A GOVERNMENT CONFIDENT in its legality does not hide behind shadows.

IT EXPLAINS.

IT PUBLISHES.

IT DISCLOSES.

IT SUBMITS ITSELF voluntarily to scrutiny.

THAT IS WHAT democratic confidence looks like.

THE TRAGEDY HERE is that even if the project itself ultimately proves legitimate, the secrecy allegations have already contaminated public trust. That damage was entirely avoidable. Transparency at the beginning would have protected both the project and the government from the suspicion now engulfing them.

INSTEAD THE ADMINISTRATION now faces a growing national perception crisis entirely of its own making.

AND PERCEPTIONS MATTER in governance.

ESPECIALLY FOR AN administration that rose to power partly on promises of integrity, accountability, and institutional restoration after years spent criticizing opacity under previous governments.

THIS IS WHERE hypocrisy becomes politically fatal.

A GOVERNMENT CANNOT condemn secrecy yesterday and normalize it today.

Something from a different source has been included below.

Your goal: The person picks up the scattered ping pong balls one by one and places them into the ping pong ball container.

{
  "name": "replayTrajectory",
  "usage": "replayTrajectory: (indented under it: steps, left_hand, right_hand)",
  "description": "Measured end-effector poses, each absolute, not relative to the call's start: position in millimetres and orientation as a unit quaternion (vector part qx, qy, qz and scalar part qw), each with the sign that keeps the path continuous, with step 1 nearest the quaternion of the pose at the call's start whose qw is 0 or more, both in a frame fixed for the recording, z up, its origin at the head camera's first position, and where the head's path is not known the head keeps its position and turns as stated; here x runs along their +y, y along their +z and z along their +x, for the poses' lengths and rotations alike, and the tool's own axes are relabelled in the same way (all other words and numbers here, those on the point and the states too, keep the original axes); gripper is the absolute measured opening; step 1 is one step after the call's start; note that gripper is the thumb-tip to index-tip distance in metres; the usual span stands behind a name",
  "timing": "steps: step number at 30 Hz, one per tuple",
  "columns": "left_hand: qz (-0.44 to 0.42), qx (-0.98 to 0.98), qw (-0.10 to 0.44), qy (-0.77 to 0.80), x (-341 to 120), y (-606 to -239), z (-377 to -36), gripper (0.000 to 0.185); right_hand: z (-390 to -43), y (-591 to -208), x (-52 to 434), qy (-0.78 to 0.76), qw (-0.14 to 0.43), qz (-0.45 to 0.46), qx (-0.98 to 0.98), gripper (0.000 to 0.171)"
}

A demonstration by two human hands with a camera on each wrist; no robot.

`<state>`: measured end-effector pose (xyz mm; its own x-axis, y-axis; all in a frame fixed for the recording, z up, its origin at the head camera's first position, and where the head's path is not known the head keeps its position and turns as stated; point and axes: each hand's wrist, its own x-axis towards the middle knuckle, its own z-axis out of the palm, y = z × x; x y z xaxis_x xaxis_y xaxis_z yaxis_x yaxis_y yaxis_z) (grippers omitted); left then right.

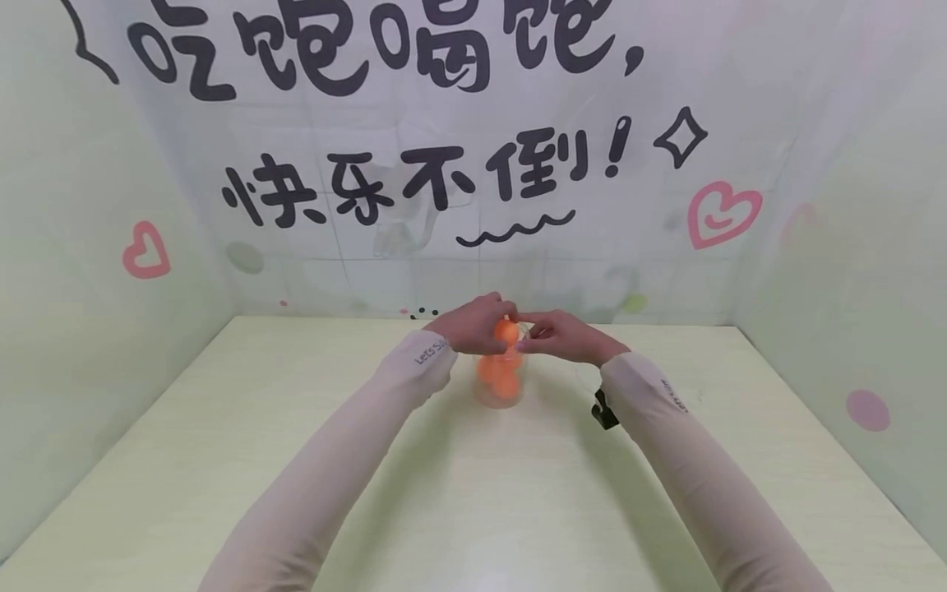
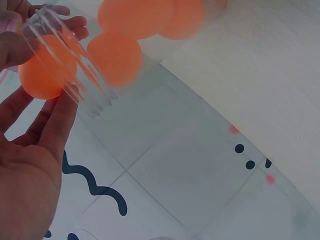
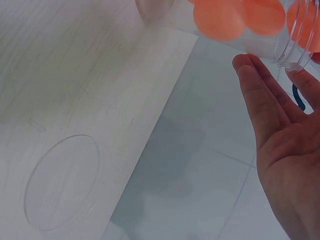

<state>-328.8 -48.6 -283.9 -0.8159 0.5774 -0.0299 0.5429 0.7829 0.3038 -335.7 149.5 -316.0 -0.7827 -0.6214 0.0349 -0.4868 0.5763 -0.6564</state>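
A clear jar [image 1: 501, 386] stands at the far middle of the table, with several orange balls [image 1: 494, 374] inside. Both hands meet over its mouth. My left hand [image 1: 484, 321] pinches one orange ball [image 1: 506, 330] at the rim; in the left wrist view that ball [image 2: 42, 70] sits between thumb and fingers [image 2: 60, 115] against the jar's rim [image 2: 75, 80]. My right hand [image 1: 538, 335] reaches in from the right with fairly straight fingers [image 3: 250, 75] that touch the jar's rim [image 3: 295, 40]. More balls [image 3: 220, 20] show through the jar's wall.
A clear round lid [image 3: 62, 182] lies flat on the pale table [image 1: 222, 460] to the right of the jar. Printed curtain walls [image 1: 851, 247] close off the table's back, left and right sides.
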Motion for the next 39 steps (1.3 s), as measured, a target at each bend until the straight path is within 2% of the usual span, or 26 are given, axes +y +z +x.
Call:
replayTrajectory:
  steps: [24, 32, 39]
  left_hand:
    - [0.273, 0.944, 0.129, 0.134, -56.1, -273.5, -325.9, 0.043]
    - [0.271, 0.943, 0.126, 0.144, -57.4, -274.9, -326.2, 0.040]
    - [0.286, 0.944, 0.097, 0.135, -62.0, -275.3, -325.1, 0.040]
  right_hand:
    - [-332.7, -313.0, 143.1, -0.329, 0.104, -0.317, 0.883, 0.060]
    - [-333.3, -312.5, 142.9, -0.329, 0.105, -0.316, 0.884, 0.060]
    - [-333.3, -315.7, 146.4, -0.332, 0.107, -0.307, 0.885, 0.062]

It cannot weaponize procurement law against opponents while relaxing standards for itself. It cannot preach transparency during campaigns and then retreat into silence once entrusted with power.

THE LAW MUST either govern everyone—or eventually govern no one.

THE FOYA CONTROVERSY therefore represents far more than a single project dispute. It is becoming a referendum on whether Liberia’s democratic institutions still possess the courage to restrain executive opacity before it evolves into entrenched governance culture.

BECAUSE ONCE GOVERNMENTS become comfortable operating in secrecy, accountability becomes accidental.

AND WHEN ACCOUNTABILITY becomes accidental, corruption becomes inevitable.